The Los Angeles Times says this:
“Working with the quote-unquote best and brightest, I was seeing more and more [students] who seemed less and less capable of doing the stuff of life. They were incredibly accomplished in the transcript and GPA sense but less with their own selves, evidenced by how frequently they communicated with a parent, texting multiple times a day, needing a parent to tell them what to do.
“I’d been scolding other people for five or six years. One night I started cutting my 10-year-old son’s meat and realized I was enabling dependence on me. I could see the link between parenting and why my college students, though very accomplished academically, were rather existentially impotent.”

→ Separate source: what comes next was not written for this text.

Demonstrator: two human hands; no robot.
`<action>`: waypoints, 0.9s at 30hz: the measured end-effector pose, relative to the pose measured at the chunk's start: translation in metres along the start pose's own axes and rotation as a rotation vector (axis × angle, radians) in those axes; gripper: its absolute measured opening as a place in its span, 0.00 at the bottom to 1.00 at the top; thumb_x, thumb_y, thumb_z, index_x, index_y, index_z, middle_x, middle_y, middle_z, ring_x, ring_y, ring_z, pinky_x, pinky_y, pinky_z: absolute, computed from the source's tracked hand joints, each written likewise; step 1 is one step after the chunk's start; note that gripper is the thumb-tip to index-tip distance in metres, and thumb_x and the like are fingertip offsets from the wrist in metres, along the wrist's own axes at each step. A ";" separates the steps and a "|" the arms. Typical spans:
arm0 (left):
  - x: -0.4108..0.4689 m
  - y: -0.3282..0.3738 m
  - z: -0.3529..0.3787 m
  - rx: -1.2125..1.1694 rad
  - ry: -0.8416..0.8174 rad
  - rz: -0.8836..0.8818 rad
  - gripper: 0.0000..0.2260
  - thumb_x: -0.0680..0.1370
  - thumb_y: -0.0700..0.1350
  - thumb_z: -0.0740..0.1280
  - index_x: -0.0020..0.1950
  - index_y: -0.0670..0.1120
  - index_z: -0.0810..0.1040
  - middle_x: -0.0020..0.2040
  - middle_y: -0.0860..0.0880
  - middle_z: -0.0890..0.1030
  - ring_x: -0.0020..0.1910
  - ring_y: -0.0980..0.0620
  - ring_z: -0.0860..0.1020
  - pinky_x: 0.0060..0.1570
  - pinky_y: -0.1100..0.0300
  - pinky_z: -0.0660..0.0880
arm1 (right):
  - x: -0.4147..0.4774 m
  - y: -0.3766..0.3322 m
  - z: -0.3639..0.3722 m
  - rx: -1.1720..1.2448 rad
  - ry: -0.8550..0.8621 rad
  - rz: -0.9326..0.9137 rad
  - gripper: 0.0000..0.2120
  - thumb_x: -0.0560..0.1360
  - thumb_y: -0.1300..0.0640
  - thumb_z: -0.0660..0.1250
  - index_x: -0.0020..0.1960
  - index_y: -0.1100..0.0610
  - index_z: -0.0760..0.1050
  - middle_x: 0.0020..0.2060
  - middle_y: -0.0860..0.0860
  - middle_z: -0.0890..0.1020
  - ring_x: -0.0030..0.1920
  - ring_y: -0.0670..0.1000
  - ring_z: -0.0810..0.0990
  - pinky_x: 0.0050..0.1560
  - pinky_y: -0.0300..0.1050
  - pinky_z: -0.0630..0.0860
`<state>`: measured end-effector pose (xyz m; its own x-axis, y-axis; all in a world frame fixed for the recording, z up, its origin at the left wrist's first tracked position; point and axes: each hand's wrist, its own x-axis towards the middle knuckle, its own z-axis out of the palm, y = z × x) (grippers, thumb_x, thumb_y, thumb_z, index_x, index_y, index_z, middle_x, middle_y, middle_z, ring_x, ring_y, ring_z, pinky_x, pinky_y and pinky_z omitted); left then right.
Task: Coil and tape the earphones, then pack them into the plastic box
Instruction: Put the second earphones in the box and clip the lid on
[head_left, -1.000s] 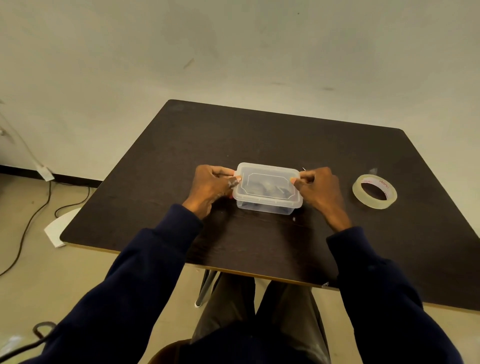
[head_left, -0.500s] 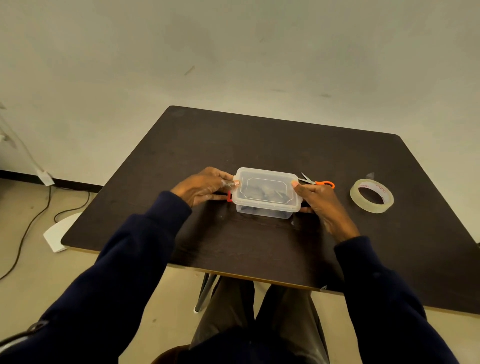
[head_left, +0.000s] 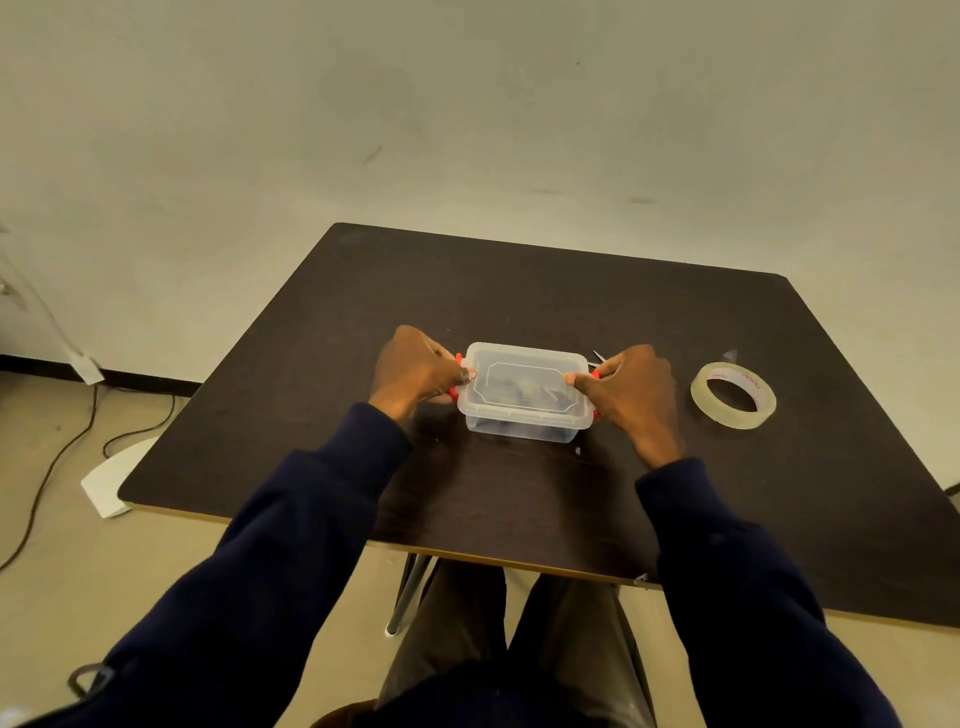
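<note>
**Mia:** Where is the plastic box (head_left: 519, 428)?

**Tom:** It sits flat on the dark table (head_left: 519, 291). Its clear lid (head_left: 524, 364) is on top. Something dark lies inside, but it is too blurry to tell what it is.

**Mia:** What are the hands doing?

**Tom:** The left hand (head_left: 415, 371) grips the left end of the box. Its fingers curl round the end, and its thumb presses on the lid. The right hand (head_left: 631, 392) grips the right end the same way. A bit of red clip (head_left: 458, 359) peeks out by each hand.

**Mia:** What else is near the box?

**Tom:** A tape roll (head_left: 733, 396) lies flat to the right of the box. It is just past the right hand and not touching it. A thin grey tip (head_left: 597, 356) pokes out behind the box's right end. Too little shows to tell what it is.

**Mia:** Is there room to move?

**Tom:** Yes. Behind the box the table top runs a long way to the far edge. Left of the box it runs wide to the left edge. In front of the box a shorter strip reaches the near edge, and the two dark sleeves (head_left: 322, 519) cross that edge. Right of the box, past the tape roll, it goes on to the right edge.

**Mia:** And off the table?

**Tom:** Far left of the box, down on the floor, are a black cord (head_left: 136, 431) and a flat white thing (head_left: 111, 480).
</note>
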<state>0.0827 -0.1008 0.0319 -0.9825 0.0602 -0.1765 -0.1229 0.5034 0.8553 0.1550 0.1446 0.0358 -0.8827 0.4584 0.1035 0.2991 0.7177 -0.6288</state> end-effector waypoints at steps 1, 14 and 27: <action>0.001 0.002 0.001 0.035 0.008 0.013 0.08 0.72 0.44 0.80 0.41 0.40 0.86 0.40 0.43 0.86 0.42 0.45 0.87 0.49 0.43 0.85 | 0.000 -0.001 0.000 -0.020 -0.002 -0.005 0.17 0.71 0.44 0.79 0.42 0.59 0.84 0.36 0.54 0.85 0.36 0.53 0.84 0.45 0.55 0.85; 0.007 0.015 0.014 0.379 0.110 0.111 0.12 0.73 0.44 0.79 0.52 0.41 0.83 0.43 0.46 0.83 0.41 0.49 0.83 0.42 0.55 0.82 | -0.006 -0.020 -0.003 -0.248 -0.039 0.006 0.14 0.74 0.55 0.77 0.54 0.62 0.79 0.48 0.58 0.84 0.46 0.57 0.83 0.50 0.54 0.83; -0.006 -0.016 -0.014 0.079 -0.214 0.420 0.31 0.75 0.47 0.78 0.77 0.51 0.72 0.80 0.50 0.65 0.77 0.49 0.67 0.74 0.46 0.70 | -0.005 -0.011 -0.003 0.086 -0.092 -0.058 0.18 0.75 0.54 0.77 0.61 0.60 0.82 0.54 0.55 0.86 0.46 0.50 0.82 0.48 0.43 0.79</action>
<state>0.0891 -0.1217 0.0261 -0.8927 0.4447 0.0731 0.2980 0.4607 0.8360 0.1578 0.1361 0.0443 -0.9282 0.3649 0.0730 0.2182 0.6924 -0.6877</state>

The article suggests 5 things that can put us as parents out of a job – in a good way. The most powerful for me was the last, ‘Let them try and fail’. You get why that is important, don’t you?!
Reminds me of one of my previous posts on facebook about rescuing and how this steals others life lessons…
“A soccer coach … he prepares his team before the game giving practice and feedback. And, calling or not, he’s there on the side, intently interested, BUT never once does he step on the field and kick the ball. In life though, we may see someone in trouble and think, ‘I need to help them’. Seems like the kind thing to do, but it’s really saying, ‘I don’t believe you can’. It’s their game, not yours. We all need both successful and failed attempts to learn and strengthen. So, don’t delay it, drag it out or steal the opportunities they’ve crafted for themselves. That can’t be kind, can it? This applies whether you’re the Manager, Parent, Partner, Sibling, Offspring or Friend.” There is a huge difference between supporting or encouraging someone to learn and doing it for them.
As parents, a good question to ask might be, ‘What am I enabling? Dependence or Independence?’